Iona Prep had an all-weather track (a lane of which we shoveled after blizzards, like banditos digging their own graves). There was an all-weather track with a 220-yard straightaway in a stadium at Randall’s Island, which had a big bubble on the backstretch; the stadium was used for the 1936 men’s Olympic Trials (Bowery Boys podcast!), although it too was cinder then. It was all torn down and rebuilt as Icahn Stadium.

All of these tracks are all-weather now of course.

On a recent Saturday Warren Street run, the subject of tracks came up, I don’t know how, and Paul Thompson mentioned that where he grew up in northern England there was a predominance of grass tracks. Such things were unheard of here. When I went for a run in Dublin with Eamonn Coghlan, he mentioned his club’s plan to build a grass track on a field that happened to be outside his back door.

Yesterday I saw a where-i-run video from Ewen, from Down Under, wearing a shirt that says “21 km” on it, which means I know not what. (You got 21km Marathons there?) The track is, he says, in Calwell, Australia. It’s a grass track, and it looks wonderful. As I noted there, while if I had to choose I’d go with Mondo, but I’d love to have a grass track as an alternative. In theory one could run around the inside of an all-weather track (although many such fields in Westchester are now artificial turf), but there’s something of beauty in a grass track with lanes and stagger lines cut out.

Yeah, you can swim Darcy, but what's your quarter PR?

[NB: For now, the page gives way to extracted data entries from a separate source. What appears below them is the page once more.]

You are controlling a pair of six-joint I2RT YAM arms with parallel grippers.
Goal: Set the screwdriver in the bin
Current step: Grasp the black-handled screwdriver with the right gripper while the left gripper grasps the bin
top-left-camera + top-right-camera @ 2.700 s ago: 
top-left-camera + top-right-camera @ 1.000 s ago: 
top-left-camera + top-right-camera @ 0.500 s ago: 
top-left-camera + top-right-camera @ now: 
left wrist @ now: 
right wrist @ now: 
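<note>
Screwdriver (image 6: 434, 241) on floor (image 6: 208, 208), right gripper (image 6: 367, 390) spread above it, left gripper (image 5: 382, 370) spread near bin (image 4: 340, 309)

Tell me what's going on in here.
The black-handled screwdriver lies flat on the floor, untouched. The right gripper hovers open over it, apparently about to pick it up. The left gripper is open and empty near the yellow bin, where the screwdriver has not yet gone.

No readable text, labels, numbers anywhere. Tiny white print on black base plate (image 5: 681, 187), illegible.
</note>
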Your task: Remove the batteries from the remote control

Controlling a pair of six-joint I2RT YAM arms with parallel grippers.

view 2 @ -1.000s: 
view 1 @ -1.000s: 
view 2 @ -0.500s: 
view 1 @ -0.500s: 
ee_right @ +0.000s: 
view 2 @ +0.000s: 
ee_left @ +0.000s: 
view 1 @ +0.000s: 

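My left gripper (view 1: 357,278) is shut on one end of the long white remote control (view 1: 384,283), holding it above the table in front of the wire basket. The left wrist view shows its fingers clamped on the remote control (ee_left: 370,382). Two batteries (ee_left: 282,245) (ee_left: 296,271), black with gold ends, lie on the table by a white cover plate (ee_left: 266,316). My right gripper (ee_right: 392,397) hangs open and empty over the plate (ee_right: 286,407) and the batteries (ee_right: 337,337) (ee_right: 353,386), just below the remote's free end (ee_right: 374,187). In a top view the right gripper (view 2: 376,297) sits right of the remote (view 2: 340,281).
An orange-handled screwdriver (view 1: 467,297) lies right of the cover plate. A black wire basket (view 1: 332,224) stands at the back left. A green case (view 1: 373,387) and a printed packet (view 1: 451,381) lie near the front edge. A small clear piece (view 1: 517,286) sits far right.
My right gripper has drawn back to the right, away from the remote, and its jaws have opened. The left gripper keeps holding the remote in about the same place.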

Think of the work all of the little muscles in the foot would get from a solid workout, and the ease of doing barefoot strides. As with always running on trails, of course, you’d have to get a chunk of road miles in if you were to race on the roads. It won’t happen, of course. When I watch the various Austen adaptations I wonder just where I could set up a track on the grounds of some estate. Wouldn’t it be great?